The expected output is every line from the one containing "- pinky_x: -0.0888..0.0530" to the end of the data below, exactly, and no other line.

◆ COLLECTED MATERIAL ◆
== == ==

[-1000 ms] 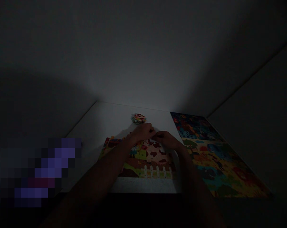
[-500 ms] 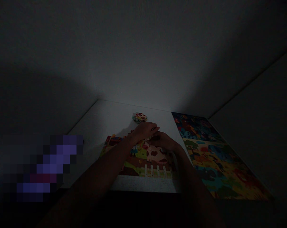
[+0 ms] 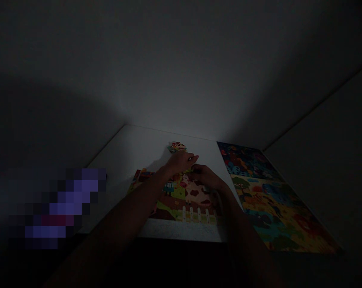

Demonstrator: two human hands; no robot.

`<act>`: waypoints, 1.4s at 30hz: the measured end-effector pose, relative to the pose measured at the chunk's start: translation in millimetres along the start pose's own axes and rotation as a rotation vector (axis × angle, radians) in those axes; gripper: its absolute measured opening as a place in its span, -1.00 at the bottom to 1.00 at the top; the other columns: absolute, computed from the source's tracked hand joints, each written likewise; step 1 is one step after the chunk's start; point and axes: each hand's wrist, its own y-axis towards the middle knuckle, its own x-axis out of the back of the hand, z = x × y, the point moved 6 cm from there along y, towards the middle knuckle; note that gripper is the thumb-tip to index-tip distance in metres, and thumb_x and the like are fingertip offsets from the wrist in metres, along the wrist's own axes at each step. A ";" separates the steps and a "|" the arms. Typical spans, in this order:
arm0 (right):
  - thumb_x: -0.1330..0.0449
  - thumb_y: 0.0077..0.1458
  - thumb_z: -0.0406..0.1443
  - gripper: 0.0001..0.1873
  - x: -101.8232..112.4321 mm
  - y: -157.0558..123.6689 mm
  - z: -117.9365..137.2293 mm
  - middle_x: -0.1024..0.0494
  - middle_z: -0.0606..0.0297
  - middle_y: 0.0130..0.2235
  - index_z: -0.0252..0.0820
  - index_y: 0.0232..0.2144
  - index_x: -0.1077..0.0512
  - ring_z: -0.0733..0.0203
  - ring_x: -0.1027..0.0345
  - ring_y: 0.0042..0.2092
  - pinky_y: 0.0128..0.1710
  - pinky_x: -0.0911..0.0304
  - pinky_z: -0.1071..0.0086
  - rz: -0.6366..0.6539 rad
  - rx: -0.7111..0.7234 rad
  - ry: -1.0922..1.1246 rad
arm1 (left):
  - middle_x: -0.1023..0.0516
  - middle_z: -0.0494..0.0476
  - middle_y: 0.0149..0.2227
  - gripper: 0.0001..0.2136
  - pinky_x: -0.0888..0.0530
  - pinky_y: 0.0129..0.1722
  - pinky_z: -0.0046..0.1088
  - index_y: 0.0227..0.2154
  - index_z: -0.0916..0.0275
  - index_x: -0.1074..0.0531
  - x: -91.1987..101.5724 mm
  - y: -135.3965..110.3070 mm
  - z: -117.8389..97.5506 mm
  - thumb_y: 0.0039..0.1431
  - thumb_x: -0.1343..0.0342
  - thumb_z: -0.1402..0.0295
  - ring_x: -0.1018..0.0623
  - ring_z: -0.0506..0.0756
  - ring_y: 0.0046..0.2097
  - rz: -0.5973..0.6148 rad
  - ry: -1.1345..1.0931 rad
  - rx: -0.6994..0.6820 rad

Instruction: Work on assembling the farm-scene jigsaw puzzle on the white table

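Cardboard puzzle (image 3: 172, 206) under two hands (image 3: 181, 162)

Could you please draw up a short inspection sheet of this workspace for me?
Surface: white table, dimly lit, set into a corner.
Job's things: partly assembled farm-scene jigsaw puzzle with a white picket fence along its near edge; small heap of loose pieces beyond it.
Clutter: colourful illustrated sheet lying to the puzzle's right; blurred patch at lower left, contents unreadable.
Grippers: bare left hand and right hand close together above the puzzle; any held piece cannot be made out.
Cables: nothing seen.
Surroundings: plain pale walls, in dim light.
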 end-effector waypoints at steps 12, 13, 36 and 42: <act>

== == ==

◆ ANSWER BELOW ◆
  - pinky_x: -0.0888..0.0530
  - pinky_y: 0.0129..0.1722
  - pinky_z: -0.0046..0.1088
  - index_y: 0.0227..0.2154
  - index_z: -0.0916..0.0275
  - index_x: -0.1074..0.0531
  - x: -91.1987..101.5724 mm
  - y: -135.3965..110.3070 mm
  - z: -117.8389..97.5506 mm
  - thumb_y: 0.0039..0.1431
  - thumb_x: -0.1343..0.0342
  - thumb_z: -0.1402..0.0295
  - ring_x: -0.1018..0.0623
  - ring_z: -0.0506..0.0756
  - ring_y: 0.0046..0.2097
  - rz: -0.5973..0.6148 rad
  - ry: -1.1345..1.0931 rad
  - rx: -0.6994..0.6820 rad

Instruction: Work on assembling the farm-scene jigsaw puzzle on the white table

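Cardboard puzzle (image 3: 172, 206) under two hands (image 3: 181, 162)

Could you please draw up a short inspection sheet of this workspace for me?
Surface: white table, dimly lit, set into a corner.
Job's things: partly assembled farm-scene jigsaw puzzle with a white picket fence along its near edge; small heap of loose pieces beyond it.
Clutter: colourful illustrated sheet lying to the puzzle's right; blurred patch at lower left, contents unreadable.
Grippers: bare left hand and right hand close together above the puzzle; any held piece cannot be made out.
Cables: nothing seen.
Surroundings: plain pale walls, in dim light.
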 end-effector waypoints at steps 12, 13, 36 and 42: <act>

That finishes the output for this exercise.